Imputabilità dei minori: il CNDDU chiede garanzie costituzionali e prevenzione educativa
Il CNDDU interviene sul disegno di legge che ridisegna l'imputabilità dei minori e chiede rigore, garanzie e più prevenzione.
Il tema dell'imputabilità dei minori torna al centro del dibattito pubblico dopo il via libera del Consiglio dei Ministri al disegno di legge che modifica l'articolo 98 del Codice penale. Il testo passerà ora all'esame del Parlamento. Il Coordinamento Nazionale Docenti della disciplina dei Diritti Umani (CNDDU), presieduto da Romano Pesavento, chiede un confronto ampio e prudente, capace di tenere insieme sicurezza dei cittadini, tutela delle vittime e funzione educativa della giustizia.
Imputabilità dei minori, cosa prevede il nuovo testo
La soglia resta quella dei quattordici anni. Nessun abbassamento, quindi. La novità riguarda il modo in cui si accerta la maturità di chi ha già compiuto quattordici anni. Il disegno di legge introduce una presunzione relativa della capacità di intendere e di volere: si parte dal presupposto che il ragazzo sia capace, salvo prova contraria. Il punto tocca uno degli snodi più delicati del diritto penale minorile, perché sposta l'onere della dimostrazione e cambia il modo di leggere la posizione dell'adolescente autore di reato.

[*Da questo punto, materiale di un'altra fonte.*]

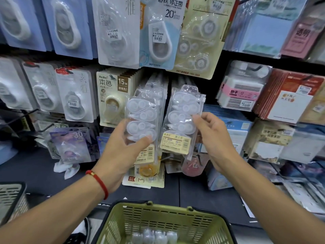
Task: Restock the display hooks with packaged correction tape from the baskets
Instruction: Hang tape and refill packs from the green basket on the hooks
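My left hand (pixel 123 148) grips a clear pack of white correction tapes (pixel 140 118) from below, thumb across its lower front. My right hand (pixel 213 138) pinches the right edge of a second clear pack (pixel 181 120) with a yellow label. Both packs are held upright in front of a row of similar clear packs on a hook (pixel 154 87). Below me, a green basket (pixel 158 221) holds more clear packs (pixel 154 236) at its bottom.
Carded correction tapes fill the hooks above and to the left (pixel 158 32). Sticky notes and notepads (pixel 242 90) hang on the right. Loose packs lie on the dark shelf (pixel 146 175). A grey basket (pixel 12 196) sits at the lower left. Bare hooks (pixel 26 115) stick out at the left.
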### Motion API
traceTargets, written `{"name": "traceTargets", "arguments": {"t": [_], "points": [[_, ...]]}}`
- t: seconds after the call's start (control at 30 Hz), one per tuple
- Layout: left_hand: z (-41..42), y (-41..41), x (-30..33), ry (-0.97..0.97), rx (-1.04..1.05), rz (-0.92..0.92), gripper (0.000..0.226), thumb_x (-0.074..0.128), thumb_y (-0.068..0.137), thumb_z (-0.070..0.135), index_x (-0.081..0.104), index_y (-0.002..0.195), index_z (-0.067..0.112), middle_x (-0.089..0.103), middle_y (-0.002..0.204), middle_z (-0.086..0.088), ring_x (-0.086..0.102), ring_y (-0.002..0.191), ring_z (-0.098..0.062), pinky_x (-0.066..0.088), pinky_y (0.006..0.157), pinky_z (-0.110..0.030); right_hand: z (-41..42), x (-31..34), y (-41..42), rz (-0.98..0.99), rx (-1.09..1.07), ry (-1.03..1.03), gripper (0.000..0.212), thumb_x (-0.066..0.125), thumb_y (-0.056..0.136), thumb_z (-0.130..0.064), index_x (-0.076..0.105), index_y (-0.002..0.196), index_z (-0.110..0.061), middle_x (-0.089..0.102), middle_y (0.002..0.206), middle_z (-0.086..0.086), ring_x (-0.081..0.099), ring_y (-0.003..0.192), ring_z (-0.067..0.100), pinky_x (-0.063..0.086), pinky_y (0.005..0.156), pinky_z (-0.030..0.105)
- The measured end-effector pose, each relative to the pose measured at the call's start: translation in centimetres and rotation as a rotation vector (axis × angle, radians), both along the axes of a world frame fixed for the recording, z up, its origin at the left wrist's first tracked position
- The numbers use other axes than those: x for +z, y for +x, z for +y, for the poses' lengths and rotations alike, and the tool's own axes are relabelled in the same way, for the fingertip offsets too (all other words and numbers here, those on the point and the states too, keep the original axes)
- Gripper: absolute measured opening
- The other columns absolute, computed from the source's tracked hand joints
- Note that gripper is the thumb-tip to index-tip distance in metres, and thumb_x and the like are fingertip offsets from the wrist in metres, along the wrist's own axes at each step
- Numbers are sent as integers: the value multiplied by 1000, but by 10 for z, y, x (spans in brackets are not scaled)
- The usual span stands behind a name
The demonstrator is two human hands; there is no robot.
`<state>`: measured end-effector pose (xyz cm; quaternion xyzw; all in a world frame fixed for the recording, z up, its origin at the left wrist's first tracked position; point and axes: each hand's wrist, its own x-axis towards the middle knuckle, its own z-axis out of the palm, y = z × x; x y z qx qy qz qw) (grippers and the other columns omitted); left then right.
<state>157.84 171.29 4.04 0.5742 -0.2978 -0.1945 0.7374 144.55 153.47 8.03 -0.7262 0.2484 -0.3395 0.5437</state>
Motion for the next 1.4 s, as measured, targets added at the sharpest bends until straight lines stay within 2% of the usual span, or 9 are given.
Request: {"name": "traceTargets", "arguments": {"t": [0.2, 0.43, 0.6, 0.73, 0.87, 1.03, 1.2, 1.33, 1.4], "points": [[1, 3, -1, 17, 17, -40, 38, 76, 91, 2, 66, 119, 26, 79, 115, 6, 74, 108, -10, 57, 84, -15, -2, 2, -3, -39, -23, 46, 31, 63, 98, -47, 71, 101, -17, 58, 111, 41, 53, 85, 26, 48, 93, 71], [3, 3, 1, 1, 47, -40, 38, 75, 91, 3, 68, 114, 33, 79, 112, 10, 74, 105, -6, 55, 80, -10, -1, 4, -3, -59, -53, 33, 30, 66, 101, -43, 73, 99, -14, 65, 106, 38, 55, 81, 28, 54, 85, 58], [3, 0, 1, 28, 32, -44, 43, 70, 92, -2, 67, 113, 35, 78, 112, 12, 73, 103, -5, 55, 77, -11, -7, -1, -6, 125, -204, -267, 24, 62, 103, -42, 60, 121, -27, 66, 113, -11, 63, 98, 0, 52, 92, 27], [1, -8, 0, 78, -40, -78, 39, 75, 90, -4, 59, 115, 21, 79, 110, 8, 73, 97, -9, 57, 77, -21, 3, -1, -5, 131, 24, -339, 13, 67, 101, -34, 70, 112, -28, 73, 104, -16, 65, 94, -8, 46, 79, 6], [-7, -21, 1, 59, -159, -52, 45, 74, 90, -5, 59, 126, 19, 78, 115, -5, 73, 100, -17, 61, 88, -35, 10, -7, -2, 151, 280, -163, 16, 66, 103, -25, 74, 114, -18, 81, 104, -5, 76, 95, 6, 57, 78, 19], [-10, -27, 3, 105, -179, -47, 61, 66, 94, -13, 53, 142, 23, 70, 121, -12, 73, 107, -28, 66, 81, -36, 2, -3, -3, -8, 71, -52, 14, 61, 106, -23, 72, 112, -16, 82, 96, -1, 79, 88, 13, 59, 72, 24], [-10, -32, 4, 120, -198, -96, 61, 61, 95, -16, 54, 140, 24, 64, 128, -20, 65, 109, -45, 65, 85, -41, -6, 1, -8, 12, 31, -37, 27, 59, 107, -34, 74, 108, -11, 78, 103, 17, 75, 97, 37, 56, 92, 61], [-11, -34, 7, 113, -180, -81, 58, 61, 95, -14, 56, 138, 24, 67, 127, -17, 68, 109, -40, 66, 82, -40, -7, 2, -8, 7, 34, -71, 40, 60, 105, -40, 71, 106, -2, 68, 107, 35, 65, 83, 37, 54, 86, 58], [-11, -34, 8, 116, -175, -92, 57, 62, 96, -12, 57, 139, 23, 68, 124, -13, 70, 100, -30, 66, 83, -39, -7, 3, -8, -24, 19, -45, 34, 62, 105, -39, 76, 106, -9, 78, 103, 18, 74, 95, 33, 58, 95, 54]]}}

Il quadro costituzionale che regge il sistema
Il CNDDU ricorda che la responsabilità penale è personale, come stabilisce l'articolo 27 della Costituzione. Proprio per questo il suo accertamento richiede il massimo rigore quando riguarda una persona in età evolutiva. Il modello italiano poggia su tre pilastri:
gli articoli 27 e 31 della Costituzione, che legano sanzione e recupero;
il d.P.R. 448 del 1988, che disciplina il processo penale a carico di imputati minorenni;
l'articolo 40 della Convenzione ONU sui diritti dell'infanzia, che chiede una giustizia rispettosa della dignità e orientata al reinserimento.

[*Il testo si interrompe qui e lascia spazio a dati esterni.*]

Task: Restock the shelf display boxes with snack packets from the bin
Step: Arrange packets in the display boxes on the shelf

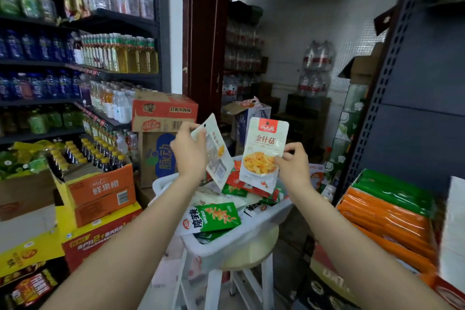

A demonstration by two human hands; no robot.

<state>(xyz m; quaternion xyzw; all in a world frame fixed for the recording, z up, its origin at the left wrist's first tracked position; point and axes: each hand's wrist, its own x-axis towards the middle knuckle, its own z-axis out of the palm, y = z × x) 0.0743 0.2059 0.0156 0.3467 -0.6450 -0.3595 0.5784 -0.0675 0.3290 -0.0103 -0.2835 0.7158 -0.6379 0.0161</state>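
Far left of frame, drink shelves (75, 58) and stacked orange cartons (100, 191). Centre-left, my left hand (188, 151) pinches a white snack packet (216, 156) by its top corner, back side turned toward me, tilted. Just right of it, my right hand (293, 166) grips a second packet (263, 156) by its right edge – red header, front facing me, upright. Both held above the white bin (251, 219) at lower centre, which sits on a stool (249, 257) and is full of mixed packets, a green one (216, 216) on top at its near edge. Lower right, display boxes with orange and green packets (387, 211).
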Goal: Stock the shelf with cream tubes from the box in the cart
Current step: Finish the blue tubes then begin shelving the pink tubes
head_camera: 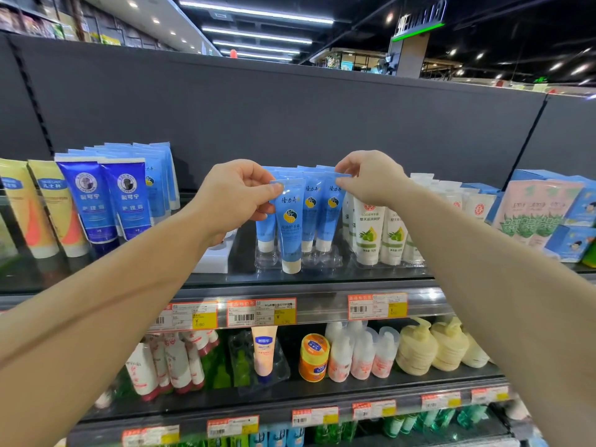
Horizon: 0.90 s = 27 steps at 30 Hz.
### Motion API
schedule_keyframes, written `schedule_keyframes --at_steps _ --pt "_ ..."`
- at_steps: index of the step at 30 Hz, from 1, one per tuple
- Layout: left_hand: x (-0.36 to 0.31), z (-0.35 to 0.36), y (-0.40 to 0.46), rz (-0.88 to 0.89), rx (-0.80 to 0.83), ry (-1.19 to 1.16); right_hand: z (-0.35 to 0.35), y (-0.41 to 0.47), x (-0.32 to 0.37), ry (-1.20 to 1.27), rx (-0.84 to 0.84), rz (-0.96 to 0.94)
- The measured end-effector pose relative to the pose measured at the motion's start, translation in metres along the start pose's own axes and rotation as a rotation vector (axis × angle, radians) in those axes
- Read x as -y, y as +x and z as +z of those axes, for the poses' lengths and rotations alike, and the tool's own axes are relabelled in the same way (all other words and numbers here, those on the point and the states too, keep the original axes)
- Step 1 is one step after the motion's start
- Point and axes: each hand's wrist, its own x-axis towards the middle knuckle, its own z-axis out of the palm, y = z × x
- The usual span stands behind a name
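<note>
Item one: the fingers of our left hand (pixel 237 191) pinch the flat crimped top of a light-blue plastic cream tube with a white cap (pixel 288 221), which stands cap-down at the front of the shelf. Item two: the fingers of our right hand (pixel 371 177) pinch the crimped top of a second, matching blue tube (pixel 330 214) in the row just behind and to the right.

Both tubes stand among a small cluster of the same blue tubes, seated in a clear plastic display tray (pixel 322 261) on the dark glass-fronted top shelf (pixel 322 279). Adjoining stock: dark-blue tubes (pixel 106 204) and yellow tubes (pixel 35 208) to the left, white tubes with a green olive print (pixel 369 233) to the right, orange price labels (pixel 261 312) along the shelf edge.

Progress, as we judge it: several blue tubes are already placed, yet the tray shows vacant cups at its front, so stocking looks partway done, with more tubes to fetch.

Not accounted for: the box and the cart lie outside the view, so remaining stock is unknown. Rear rows are hidden behind the front tubes; label print is too small to read.
</note>
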Motion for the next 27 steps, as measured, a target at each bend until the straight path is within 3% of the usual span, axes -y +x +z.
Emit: schedule_keyframes --at_steps 12,19,27 --pt "-0.012 0.041 0.022 0.023 0.011 -0.089 -0.006 -0.031 -0.010 0.272 -0.256 0.012" --pt "-0.008 0.062 0.032 0.017 0.032 -0.082 -0.007 -0.049 -0.031 0.349 -0.209 0.056" --pt "-0.009 0.071 0.033 0.093 0.074 0.087 -0.007 -0.048 -0.026 0.309 -0.188 0.006"
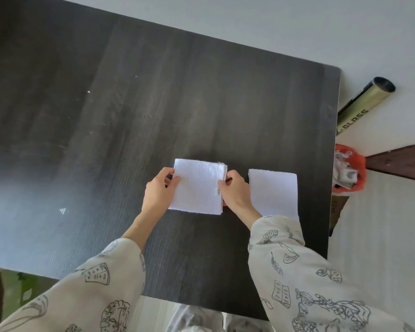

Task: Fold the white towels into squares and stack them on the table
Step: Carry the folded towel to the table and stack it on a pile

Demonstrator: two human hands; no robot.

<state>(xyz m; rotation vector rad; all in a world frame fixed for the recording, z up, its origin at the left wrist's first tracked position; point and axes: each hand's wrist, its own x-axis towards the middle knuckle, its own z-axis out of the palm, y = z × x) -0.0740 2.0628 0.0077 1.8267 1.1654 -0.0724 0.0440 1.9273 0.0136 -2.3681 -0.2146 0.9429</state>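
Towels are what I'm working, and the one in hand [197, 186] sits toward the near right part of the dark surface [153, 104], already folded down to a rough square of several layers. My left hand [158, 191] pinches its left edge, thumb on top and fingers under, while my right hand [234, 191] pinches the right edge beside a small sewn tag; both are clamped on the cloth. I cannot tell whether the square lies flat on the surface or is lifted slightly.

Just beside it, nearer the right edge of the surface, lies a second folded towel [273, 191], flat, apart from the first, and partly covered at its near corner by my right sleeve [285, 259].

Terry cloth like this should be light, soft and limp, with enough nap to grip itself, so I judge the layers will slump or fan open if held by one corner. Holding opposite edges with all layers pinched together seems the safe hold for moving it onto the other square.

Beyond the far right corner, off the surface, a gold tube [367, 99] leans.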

Perché l'età evolutiva chiede valutazioni caso per caso
Psicologia dello sviluppo, neuroscienze cognitive e criminologia evolutiva concordano su un punto. L'adolescenza è una fase di maturazione graduale: il controllo degli impulsi, la capacità di prevedere le conseguenze e la stabilità del giudizio morale crescono con tempi diversi da ragazzo a ragazzo. Questo non cancella la responsabilità penale. Segnala però il rischio degli automatismi, che mal si conciliano con il principio di personalizzazione della pena. Ogni storia va letta per quello che è, con una valutazione concreta e individualizzata.

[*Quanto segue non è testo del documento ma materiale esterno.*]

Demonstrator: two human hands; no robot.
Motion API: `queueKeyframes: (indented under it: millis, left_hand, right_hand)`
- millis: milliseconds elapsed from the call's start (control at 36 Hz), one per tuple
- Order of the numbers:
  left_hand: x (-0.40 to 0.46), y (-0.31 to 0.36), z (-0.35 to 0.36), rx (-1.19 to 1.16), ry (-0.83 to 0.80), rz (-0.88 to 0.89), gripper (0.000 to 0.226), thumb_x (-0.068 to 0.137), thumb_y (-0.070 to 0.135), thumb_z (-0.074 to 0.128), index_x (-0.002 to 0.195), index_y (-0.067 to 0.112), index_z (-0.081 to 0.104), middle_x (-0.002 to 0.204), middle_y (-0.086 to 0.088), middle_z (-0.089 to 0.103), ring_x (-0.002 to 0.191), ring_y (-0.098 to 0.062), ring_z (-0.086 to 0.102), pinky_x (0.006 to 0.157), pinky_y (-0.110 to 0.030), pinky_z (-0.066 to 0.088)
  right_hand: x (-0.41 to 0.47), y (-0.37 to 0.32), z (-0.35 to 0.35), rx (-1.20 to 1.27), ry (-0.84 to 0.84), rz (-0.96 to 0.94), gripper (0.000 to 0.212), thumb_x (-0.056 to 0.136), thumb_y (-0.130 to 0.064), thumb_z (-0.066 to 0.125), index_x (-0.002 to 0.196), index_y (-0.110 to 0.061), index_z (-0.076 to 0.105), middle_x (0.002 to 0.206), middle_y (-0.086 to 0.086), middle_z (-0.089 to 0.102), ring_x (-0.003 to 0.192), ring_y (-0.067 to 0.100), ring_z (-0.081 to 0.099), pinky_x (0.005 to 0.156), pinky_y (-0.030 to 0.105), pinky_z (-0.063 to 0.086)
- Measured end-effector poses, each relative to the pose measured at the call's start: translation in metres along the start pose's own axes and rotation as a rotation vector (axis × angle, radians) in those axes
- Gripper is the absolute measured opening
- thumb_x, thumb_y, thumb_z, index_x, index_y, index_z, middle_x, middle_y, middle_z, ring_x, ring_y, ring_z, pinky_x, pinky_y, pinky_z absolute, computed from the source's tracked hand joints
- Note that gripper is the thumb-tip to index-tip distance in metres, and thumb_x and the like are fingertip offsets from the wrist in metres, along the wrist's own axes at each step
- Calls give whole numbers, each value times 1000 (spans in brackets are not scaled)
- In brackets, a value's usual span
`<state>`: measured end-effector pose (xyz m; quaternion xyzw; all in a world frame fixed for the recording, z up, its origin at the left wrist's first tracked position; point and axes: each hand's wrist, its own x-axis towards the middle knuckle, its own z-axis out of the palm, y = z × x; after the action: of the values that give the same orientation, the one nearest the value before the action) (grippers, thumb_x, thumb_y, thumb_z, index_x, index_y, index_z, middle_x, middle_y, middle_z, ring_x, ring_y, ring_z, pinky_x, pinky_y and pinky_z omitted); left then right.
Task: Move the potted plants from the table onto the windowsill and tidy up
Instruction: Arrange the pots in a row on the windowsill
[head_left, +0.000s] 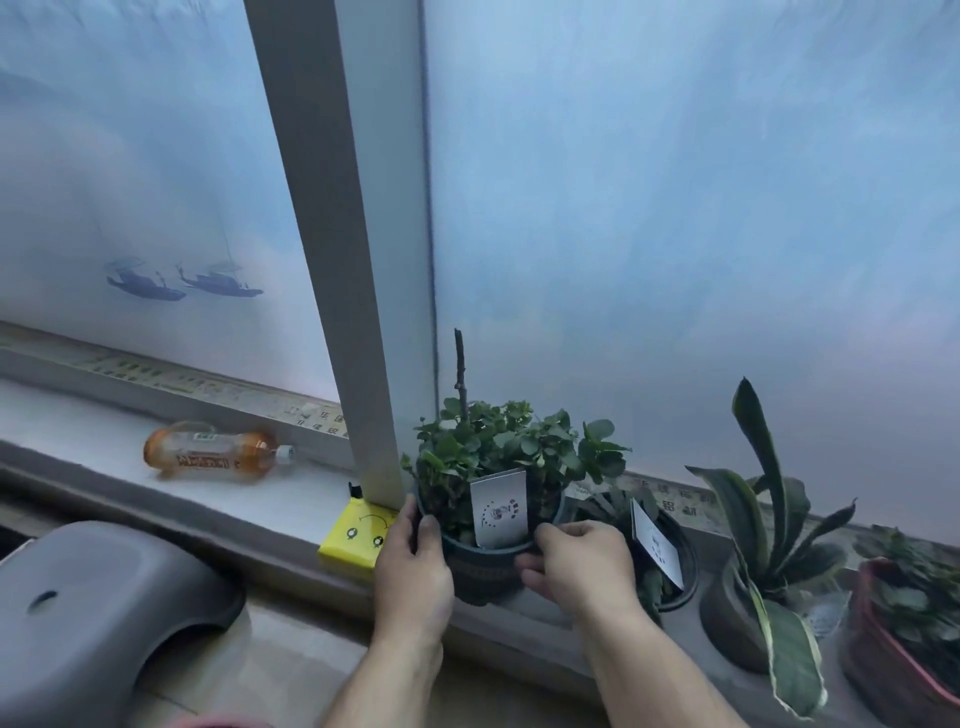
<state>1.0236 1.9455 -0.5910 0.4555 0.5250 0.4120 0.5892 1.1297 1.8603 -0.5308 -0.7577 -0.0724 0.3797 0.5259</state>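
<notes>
Potted plant (498, 488), leafy in its dark round pot, sat at the near edge of the windowsill (249, 486), just right of the window post. Left hand (410, 566) and right hand (576, 564) each curled round the pot's rim. Best practice, I judged: slide it farther in, keep it upright, avoid the neighbouring pot (670, 566) on the right, then let go.

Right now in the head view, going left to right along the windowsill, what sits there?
Orange bottle lying down → yellow box → held leafy pot → dark pot with tilted card → long-leaved plant → reddish planter.
</notes>
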Motion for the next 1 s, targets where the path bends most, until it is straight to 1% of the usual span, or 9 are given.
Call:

La scuola come primo presidio di prevenzione
La devianza minorile nasce dall'intreccio di più fattori: fragilità familiari, povertà educativa, dispersione scolastica, marginalità territoriale, peso del gruppo dei pari, esposizione ai contesti digitali. La sola risposta repressiva non basta. Serve una strategia integrata che unisca legalità, politiche sociali ed educazione. Qui la scuola gioca un ruolo decisivo: educazione ai diritti umani, cittadinanza democratica, responsabilità digitale. Trova spazio anche la giustizia riparativa, che lavora sulla responsabilizzazione dell'autore, sui diritti della vittima e sulla prevenzione della recidiva.